Paysages choisis

Que montrer du monde? Cette question en cache une autre, plus grave et profonde : qu’en voir?
Celui qui voyage sous le seul prétexte culturel rapportera des clichés de monuments ou d’hommes et de femmes en costumes traditionnels; tel autre qui voyage pour les hommes rapportera des portraits ou des scènes de vie quotidienne; tel autre encore recherchera uniquement la beauté des paysages ou de la vie animale.

Toilette dans le Rajasthan
Khajuraho

Dans un cas comme dans les autres, tout cliché est trompeur. Rien ne ment davantage qu’une photo. Elle élude une grande partie du monde. Elle tait le bruit et les odeurs, fige le mouvement, masque la laideur. Une photo en plein soleil n’est qu’un millième de seconde de la réalité. Une photo d’un ciel nocturne en pose longue réduit un intervalle à un seul point et fait croire à un instant qui en réalité n’a jamais existé… Aussi convient-il de regarder les photographies avec circonspection et de se demander ce qu’elles cachent, d’imaginer un peu l’envers du décor.

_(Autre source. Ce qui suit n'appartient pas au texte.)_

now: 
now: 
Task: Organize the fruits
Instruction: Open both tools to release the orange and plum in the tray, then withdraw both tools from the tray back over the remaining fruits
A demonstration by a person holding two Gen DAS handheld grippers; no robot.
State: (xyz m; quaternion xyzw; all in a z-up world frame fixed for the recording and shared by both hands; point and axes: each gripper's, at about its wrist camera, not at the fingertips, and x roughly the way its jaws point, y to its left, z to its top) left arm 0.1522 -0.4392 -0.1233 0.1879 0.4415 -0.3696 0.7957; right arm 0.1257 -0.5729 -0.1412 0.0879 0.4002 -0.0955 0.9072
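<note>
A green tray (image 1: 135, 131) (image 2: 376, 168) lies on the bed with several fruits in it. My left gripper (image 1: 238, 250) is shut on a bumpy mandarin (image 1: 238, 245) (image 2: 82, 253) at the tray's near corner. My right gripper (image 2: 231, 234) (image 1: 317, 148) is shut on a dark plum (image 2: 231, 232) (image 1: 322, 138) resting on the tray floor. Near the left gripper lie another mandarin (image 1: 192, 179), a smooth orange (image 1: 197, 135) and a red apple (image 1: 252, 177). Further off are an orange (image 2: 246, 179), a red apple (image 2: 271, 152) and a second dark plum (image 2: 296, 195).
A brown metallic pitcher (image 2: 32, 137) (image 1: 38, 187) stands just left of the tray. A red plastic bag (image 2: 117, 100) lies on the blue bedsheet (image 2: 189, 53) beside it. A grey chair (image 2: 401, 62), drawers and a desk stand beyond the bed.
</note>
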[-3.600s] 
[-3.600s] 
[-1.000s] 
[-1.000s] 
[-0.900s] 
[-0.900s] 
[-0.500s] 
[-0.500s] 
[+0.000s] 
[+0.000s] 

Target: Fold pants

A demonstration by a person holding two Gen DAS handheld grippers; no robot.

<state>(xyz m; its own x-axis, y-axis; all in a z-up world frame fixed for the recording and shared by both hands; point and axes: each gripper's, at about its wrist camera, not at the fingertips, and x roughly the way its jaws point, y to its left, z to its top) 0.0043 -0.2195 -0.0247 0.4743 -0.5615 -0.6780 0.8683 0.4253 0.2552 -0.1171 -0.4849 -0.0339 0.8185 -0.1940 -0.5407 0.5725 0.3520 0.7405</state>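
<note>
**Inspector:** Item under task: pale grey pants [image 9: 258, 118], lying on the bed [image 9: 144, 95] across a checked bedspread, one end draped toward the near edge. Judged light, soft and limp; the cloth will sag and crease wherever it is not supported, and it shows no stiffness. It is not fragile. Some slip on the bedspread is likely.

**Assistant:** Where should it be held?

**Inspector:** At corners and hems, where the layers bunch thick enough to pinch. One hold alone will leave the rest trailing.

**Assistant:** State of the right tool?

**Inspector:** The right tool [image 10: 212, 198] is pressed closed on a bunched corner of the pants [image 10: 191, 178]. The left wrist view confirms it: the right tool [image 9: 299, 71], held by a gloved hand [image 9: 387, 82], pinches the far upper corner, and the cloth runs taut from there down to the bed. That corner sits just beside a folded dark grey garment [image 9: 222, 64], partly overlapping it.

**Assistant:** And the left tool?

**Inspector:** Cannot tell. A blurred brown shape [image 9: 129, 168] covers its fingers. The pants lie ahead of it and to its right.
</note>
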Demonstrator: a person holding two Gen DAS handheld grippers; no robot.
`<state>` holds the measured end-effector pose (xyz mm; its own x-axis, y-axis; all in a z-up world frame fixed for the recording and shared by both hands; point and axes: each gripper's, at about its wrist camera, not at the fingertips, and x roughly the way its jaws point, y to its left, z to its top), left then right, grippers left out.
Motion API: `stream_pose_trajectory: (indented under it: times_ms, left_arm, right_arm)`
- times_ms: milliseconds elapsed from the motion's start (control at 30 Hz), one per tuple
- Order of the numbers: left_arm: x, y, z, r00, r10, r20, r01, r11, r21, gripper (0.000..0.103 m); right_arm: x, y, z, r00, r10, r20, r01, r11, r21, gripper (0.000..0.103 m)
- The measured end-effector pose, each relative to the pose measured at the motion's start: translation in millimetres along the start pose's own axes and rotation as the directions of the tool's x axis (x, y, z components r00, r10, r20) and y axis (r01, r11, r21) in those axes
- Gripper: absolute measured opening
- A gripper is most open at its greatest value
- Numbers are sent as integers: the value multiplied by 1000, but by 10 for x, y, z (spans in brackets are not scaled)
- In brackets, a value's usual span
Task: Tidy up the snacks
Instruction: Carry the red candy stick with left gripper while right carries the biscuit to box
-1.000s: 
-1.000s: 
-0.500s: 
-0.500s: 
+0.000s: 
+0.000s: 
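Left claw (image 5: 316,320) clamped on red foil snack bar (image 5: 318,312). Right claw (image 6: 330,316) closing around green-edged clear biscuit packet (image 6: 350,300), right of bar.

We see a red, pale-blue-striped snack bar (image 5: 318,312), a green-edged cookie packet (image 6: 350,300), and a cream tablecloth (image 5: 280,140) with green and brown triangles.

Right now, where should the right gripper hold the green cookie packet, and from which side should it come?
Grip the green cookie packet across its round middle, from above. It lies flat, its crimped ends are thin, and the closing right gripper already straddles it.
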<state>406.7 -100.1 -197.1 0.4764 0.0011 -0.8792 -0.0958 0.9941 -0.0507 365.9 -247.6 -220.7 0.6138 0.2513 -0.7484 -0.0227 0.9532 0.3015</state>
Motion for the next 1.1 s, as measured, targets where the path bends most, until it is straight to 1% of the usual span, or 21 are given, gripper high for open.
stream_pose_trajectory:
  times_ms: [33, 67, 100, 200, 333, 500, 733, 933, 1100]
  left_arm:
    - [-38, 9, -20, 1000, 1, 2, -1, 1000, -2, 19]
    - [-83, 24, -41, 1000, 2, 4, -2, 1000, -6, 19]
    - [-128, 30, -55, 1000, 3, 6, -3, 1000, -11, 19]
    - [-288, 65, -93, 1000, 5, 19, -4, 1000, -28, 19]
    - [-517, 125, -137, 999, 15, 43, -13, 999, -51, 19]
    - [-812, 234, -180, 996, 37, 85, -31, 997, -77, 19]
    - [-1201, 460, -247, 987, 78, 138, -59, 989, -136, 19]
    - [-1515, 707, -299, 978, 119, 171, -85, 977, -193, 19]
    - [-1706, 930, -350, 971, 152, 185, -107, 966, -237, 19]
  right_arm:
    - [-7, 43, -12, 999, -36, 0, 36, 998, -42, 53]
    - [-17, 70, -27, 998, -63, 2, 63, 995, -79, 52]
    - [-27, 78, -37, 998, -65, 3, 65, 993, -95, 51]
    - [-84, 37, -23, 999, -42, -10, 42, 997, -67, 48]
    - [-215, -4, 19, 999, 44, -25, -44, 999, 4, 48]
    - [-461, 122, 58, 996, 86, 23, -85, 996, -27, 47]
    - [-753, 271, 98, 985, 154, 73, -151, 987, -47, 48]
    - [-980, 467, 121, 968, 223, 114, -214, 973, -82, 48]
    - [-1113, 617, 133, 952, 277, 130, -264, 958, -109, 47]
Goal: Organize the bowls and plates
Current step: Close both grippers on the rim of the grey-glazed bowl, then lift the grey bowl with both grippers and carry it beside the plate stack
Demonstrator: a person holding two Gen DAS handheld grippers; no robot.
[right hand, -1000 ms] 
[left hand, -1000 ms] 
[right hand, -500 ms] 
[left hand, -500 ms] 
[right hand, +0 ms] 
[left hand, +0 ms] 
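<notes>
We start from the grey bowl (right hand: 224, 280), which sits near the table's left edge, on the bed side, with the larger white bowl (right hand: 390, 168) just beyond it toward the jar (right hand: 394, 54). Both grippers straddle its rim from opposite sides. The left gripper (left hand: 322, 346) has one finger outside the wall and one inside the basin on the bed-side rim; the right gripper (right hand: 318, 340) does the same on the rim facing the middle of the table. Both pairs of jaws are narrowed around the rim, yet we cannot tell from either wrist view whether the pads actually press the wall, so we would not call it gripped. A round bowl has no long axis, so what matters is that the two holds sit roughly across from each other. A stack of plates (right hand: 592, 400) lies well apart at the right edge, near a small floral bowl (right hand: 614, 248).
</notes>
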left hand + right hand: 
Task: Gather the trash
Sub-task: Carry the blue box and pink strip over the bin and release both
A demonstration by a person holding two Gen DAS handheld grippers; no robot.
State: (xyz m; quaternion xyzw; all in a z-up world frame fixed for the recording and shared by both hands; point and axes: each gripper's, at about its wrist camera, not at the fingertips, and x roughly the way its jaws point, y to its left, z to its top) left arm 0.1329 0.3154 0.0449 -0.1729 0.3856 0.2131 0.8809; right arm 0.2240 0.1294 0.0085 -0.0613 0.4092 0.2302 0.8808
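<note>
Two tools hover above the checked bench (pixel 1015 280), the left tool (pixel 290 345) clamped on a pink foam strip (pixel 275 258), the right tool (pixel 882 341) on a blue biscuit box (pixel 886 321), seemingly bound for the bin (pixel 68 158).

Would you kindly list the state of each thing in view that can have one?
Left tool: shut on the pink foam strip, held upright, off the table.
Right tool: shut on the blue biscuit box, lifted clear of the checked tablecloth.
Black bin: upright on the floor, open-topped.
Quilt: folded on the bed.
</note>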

Au printemps 2019, un épisode édifiant a eu lieu en Californie. On a vu apparaître sur Instagram de magnifiques photos de champs de coquelicots orange.
A regarder les clichés, on imagine facilement un coin de nature désert et préservé. La réalité est tout autre. Il fallait faire la queue pendant des heures pour prendre des photos et la municipalité voisine a été obligé de voter un arrêté pour interdire l’accès au site.

Il faudrait toujours montrer le monde en champ et contrechamp.

Plage de la Fisherman Colony à Mahabalipuram (Champ)
Plage de la Fisherman Colony à Mahabalipuram (Contrechamp)
Plan serré
Plan large

Je ne veux pas spécialement jeter la pierre aux pêcheurs de la Fisherman Colony de Mahabalipuram – il y a bien pire ailleurs – ils sont juste une illustration de l’inconséquence humaine. Voilà des hommes qui tirent leur subsistance de la mer; chaque jour ils jettent leurs filets et ramènent des milliers de poissons qui nourrissent leurs familles et une partie de la ville, et en retour que lui rendent-ils? Des déchets et les cadavres des poissons dont ils ne veulent pas. Qu’on imagine alors l’impact de la pêche industrielle…

La plage…
Cadavres de poissons…

Je reviens à mes questions initiales. Que montrer du monde? Qu’en voir?

Sur ce blog, nous avons essayé d’être honnêtes et de toujours montrer plusieurs faces des lieux que nous traversions. Montrer la beauté, beaucoup. Montrer la laideur, un peu. Est-ce suffisant à défaut d’être équilibré? Ne donnons-nous pas une fausse image du monde?

Nous avons traversé sept pays déjà. Nous avons contemplé de fabuleux paysages. Nous avons essayé de saisir l’immensité comme la fragilité des détails.

Mais n’y avait-il pas autre chose à montrer à côté, juste là, à quelques pas? N’y a-t-il pas quelque chose que nos clichés taisent trop souvent, ou ne révèlent pas assez: l’empreinte de l’homme?

Notre voyage n’est-il pas la quête désespérée d’un Eldorado qui n’existe pas? Pour quelques espaces vierges et paisibles – mais déjà menacés – combien avons-nous vu de désastres? Montagnes, forêts et plages souillées. Horribles concrétions sales des cités humaines. Nous avons marché dans l’ordure, nous nous sommes baignés dans l’ordure; partout le plastique comme une peste bubonique, l’innommable saleté. Il n’existe plus de lieu qui ne soit contaminé par des cadavres de bouteilles tordues, des sacs, des fossiles de tongues, des boîtes et des couverts de fast-food.
Une nouvelle fois le quartier des pêcheurs à Mahabalipuram offre une illustration amèrement ironique de cette empreinte de l’homme. La plage est pleine de tatanes abandonnées…
Partout la beauté se retire.

Dire qu’il y a urgence est encore un euphémisme.